Ngoni Kingdom: Operationalising the Nature Futures Framework in Malawi
Overview
To build a sustainable future, we need new stories about how societies can engage with nature. Visions of the future are a powerful way to tell new stories, especially when they model value systems that are under-represented in dominant discourses about how the future might unfold or be guided. We conducted a participatory visioning process in Mombera Kingdom, a traditional community located in northern Malawi. Using the Nature Futures Framework (NFF), a tool created by the IPBES task force on scenarios and models, we co-produced several desirable, value-diverse visions of the community’s future. Hopes and tensions embedded in these visions were captured by artworks and short speculative fiction stories that aim to enable communication both within the community and a wider audience beyond academia.
We also developed a novel process to recast participants’ visions into distinct future scenarios, based on an understanding of the system that we captured with a semi-quantitative causal loop diagram. These scenarios are designed to be incorporated into scenarios at higher spatial scales (e.g. at the African regional level), enabling Mombera Kingdom’s perspectives to be amplified in the ‘bottom-up’ scenario process advocated by the IPBES Task Force.
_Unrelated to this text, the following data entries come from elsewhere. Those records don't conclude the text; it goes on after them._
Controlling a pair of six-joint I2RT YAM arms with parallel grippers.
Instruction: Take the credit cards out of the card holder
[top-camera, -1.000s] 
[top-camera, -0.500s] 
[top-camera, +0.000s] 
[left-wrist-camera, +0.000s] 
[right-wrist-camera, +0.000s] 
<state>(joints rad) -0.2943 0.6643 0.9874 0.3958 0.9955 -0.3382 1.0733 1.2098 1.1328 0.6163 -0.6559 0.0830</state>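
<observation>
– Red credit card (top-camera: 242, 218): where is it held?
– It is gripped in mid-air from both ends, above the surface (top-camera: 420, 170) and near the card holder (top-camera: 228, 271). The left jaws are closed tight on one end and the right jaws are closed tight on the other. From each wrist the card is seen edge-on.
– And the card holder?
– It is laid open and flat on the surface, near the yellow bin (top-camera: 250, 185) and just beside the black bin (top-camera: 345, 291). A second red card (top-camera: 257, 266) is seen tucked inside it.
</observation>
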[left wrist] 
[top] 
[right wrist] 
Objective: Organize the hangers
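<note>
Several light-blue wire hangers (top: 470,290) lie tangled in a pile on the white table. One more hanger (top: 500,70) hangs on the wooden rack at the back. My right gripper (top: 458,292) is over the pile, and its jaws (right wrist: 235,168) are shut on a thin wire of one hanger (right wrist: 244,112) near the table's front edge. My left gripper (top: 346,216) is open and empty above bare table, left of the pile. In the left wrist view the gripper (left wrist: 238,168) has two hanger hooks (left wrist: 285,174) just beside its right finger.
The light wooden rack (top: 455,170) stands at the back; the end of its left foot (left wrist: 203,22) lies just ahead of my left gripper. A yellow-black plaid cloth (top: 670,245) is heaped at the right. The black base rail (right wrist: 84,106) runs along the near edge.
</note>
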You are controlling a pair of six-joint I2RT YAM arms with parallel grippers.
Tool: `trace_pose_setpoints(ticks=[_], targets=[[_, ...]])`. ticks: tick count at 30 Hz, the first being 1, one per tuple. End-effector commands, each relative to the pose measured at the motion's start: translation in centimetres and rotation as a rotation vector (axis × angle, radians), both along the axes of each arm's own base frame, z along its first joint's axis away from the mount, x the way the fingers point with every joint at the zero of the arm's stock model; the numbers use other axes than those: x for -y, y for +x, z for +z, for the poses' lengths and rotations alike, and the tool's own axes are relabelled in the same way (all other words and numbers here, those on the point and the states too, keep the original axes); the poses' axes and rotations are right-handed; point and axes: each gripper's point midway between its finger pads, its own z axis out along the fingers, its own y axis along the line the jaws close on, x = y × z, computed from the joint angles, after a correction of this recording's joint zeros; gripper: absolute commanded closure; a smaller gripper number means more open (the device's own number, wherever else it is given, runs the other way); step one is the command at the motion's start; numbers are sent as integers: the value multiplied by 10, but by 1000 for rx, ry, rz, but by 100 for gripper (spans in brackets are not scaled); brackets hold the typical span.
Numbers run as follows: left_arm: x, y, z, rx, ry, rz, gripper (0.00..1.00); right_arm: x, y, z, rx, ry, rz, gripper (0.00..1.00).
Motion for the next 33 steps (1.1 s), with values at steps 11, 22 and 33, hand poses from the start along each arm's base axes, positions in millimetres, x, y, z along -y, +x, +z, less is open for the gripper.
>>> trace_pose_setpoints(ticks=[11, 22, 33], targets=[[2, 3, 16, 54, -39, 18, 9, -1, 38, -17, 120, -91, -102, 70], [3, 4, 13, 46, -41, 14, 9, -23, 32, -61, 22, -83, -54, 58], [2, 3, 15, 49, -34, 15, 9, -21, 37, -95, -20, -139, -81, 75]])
This approach elicited values and beliefs held within this community that are under-represented in environmental scenario processes and was able both to suggest new insights for decision-makers in Mombera Kingdom while also offering important new data for scenario processes at larger scales.
The project was conducted in 3 stages:
Stage 1: In 2022, the project team facilitated two participatory visioning workshops with community members (including traditional leaders, women, and youth representatives). These workshops included both system mapping exercises and visioning exercises.
Stage 2: During the Stage 1 workshops, we hired Malawian visual artists and science-fiction writers to create artistic products inspired by the participatory visions. This resulted in three artworks and three short stories. The stories are presented in the Mombera Rising anthology, and the artworks were given to the community.
Stage 3: (concurrent with Stage 2). We created expert-led scenarios based on the participatory visions. The purpose of these scenarios was to highlight opportunities for community action in the present, insights about the meanings of the NFF value perspectives in this community’s contexts, and areas where the visions were internally incompatible. To achieve these goals, the scenarios rearranged elements of the visions into three alternative descriptions of the community’s structure and landscape, each prioritizing one value perspective.



Narratives
Three narratives were developed using the framework’s three value perspectives:
Nature for Nature
Elephant Crossings – This scenario imagines that a majority of Mzimba’s landscape has been reserved for miombo, with people living in dense cities at each Inkhosi’s seat. The miombo is maintained by the woodland service, a prestigious organization that monitors plant and animal health, manages and controls fire, and protects the woodland from intruders. Thriving wildlife populations (after a series of successful reintroductions) also help maintain ecosystem health, and bring in eco-tourists from across the globe as well. This tourism is a boon for Mzimba’s economy, along with new international schemes to pay for the carbon sequestration benefits of grasslands. However, with restrictions on when and how locals can visit the woodland, the connection between culture and the cultural landscape is strained.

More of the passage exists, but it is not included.